Nach der EXPO in Osaka und einer erfolgreichen Wirtschaftsreise knüpfte die Blaudruckerei Koó zahlreiche neue Kontakte. Jetzt stehen die Chancen gut, dass der burgenländische Blaudruck schon bald auch im Land der aufgehenden Sonne verkauft wird.
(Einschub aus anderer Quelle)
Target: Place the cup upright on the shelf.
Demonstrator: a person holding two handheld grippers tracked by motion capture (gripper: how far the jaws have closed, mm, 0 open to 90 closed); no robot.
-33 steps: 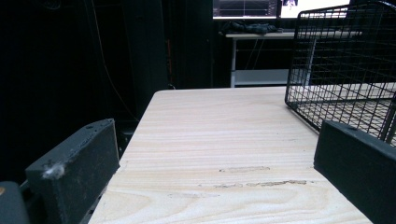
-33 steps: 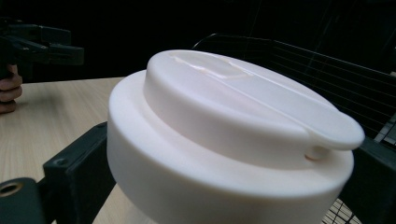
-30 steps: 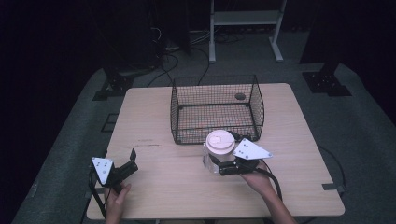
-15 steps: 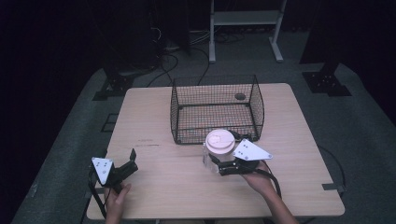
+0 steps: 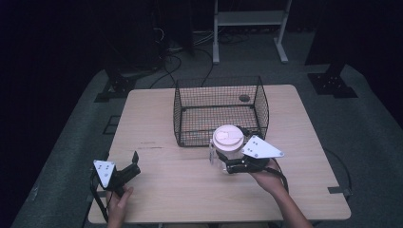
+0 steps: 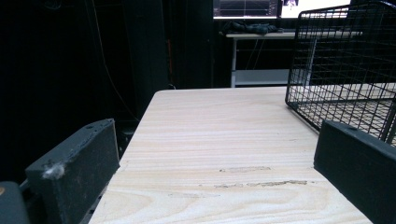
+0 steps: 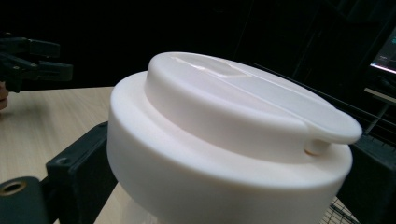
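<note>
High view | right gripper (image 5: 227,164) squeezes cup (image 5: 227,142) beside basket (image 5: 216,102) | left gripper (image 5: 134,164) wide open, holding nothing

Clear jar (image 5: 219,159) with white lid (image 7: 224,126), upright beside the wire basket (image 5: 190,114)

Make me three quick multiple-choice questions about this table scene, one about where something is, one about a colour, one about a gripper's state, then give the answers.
1. Where is the jar relative to the wire basket?
A. Inside it
B. Just outside its near side
C. At the table's left edge

2. What colour is the jar's lid?
A. White
B. Red
C. Black

3. What state is the left gripper in?
A. Shut on the jar
B. Shut on the basket
C. Open, holding nothing

Answers:
1 B, the high view shows it in front of the basket's near wall.
2 A, the right gripper view shows a white lid.
3 C, bare table lies between its jaws.
</note>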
Von Steinberg-Dörfl bis nach Japan: Der burgenländische Blaudruck schreibt seine Erfolgsgeschichte weiter. Josef und Miriam Koó sind gerade gemeinsam mit Sohn Jan von einer Wirtschaftsreise aus Japan zurückgekehrt. Im Gepäck haben sie nicht nur zahlreiche neue Kontakte, sondern auch die berechtigte Hoffnung, dass ihre handgefertigten Produkte schon bald den Sprung auf den japanischen Markt schaffen.
Neue Kontakte knüpfen
Die Reise fand im Rahmen der Initiative „Go International“ der Wirtschaftskammer Österreich statt. In Japan präsentierten die Koós ihre Produkte ausgewählten Geschäften, besuchten Indigo-Färbereien sowie das Aizome-Museum in Tokushima und tauschten sich mit Betrieben aus, die sich seit Generationen mit Indigo-Anbau und Färbetechniken beschäftigen. Im Mittelpunkt standen neue Kontakte und mögliche Vertriebspartner.
Burgenländische Tradition trifft neuen Markt
„Der Blaudruck hat in Japan eine große Tradition. Wir konnten viele Eindrücke sammeln und unsere Produkte präsentieren“, sagt Josef Koó. Die Gespräche über einen Vertrieb in Japan seien bereits weit fortgeschritten. Gegenseitige Einladungen wurden ebenfalls ausgesprochen. „Jetzt gilt es, die geknüpften Kontakte weiter zu vertiefen.“
Ganz neu ist das Interesse aus Japan nicht. Bereits im Vorjahr war die Blaudruckerei Koó mit einer kuratierten Auswahl ihrer Produkte im Österreich-Pavillon der EXPO in Osaka vertreten. Außerdem präsentierte der Familienbetrieb sein Handwerk bei einer „Meisterstraße“-Ausstellung in Kyoto. Die jüngste Wirtschaftsreise knüpfte an diese erfolgreichen Auftritte an.
Handwerk in dritter Generation
Die Blaudruckerei Koó in Steinberg-Dörfl wurde 1921 gegründet und wird heute von Josef und Miriam Koó in dritter Generation geführt. Produziert wird noch immer mit einer mehr als 100 Jahre alten, handbetriebenen Walzendruckmaschine.
Der Original Burgenländische Indigo-Handblaudruck wurde 2012 ins österreichische UNESCO- Verzeichnis des immateriellen Kulturerbes aufgenommen, seit 2018 zählt das Handwerk sogar zum immateriellen Kulturerbe der Menschheit.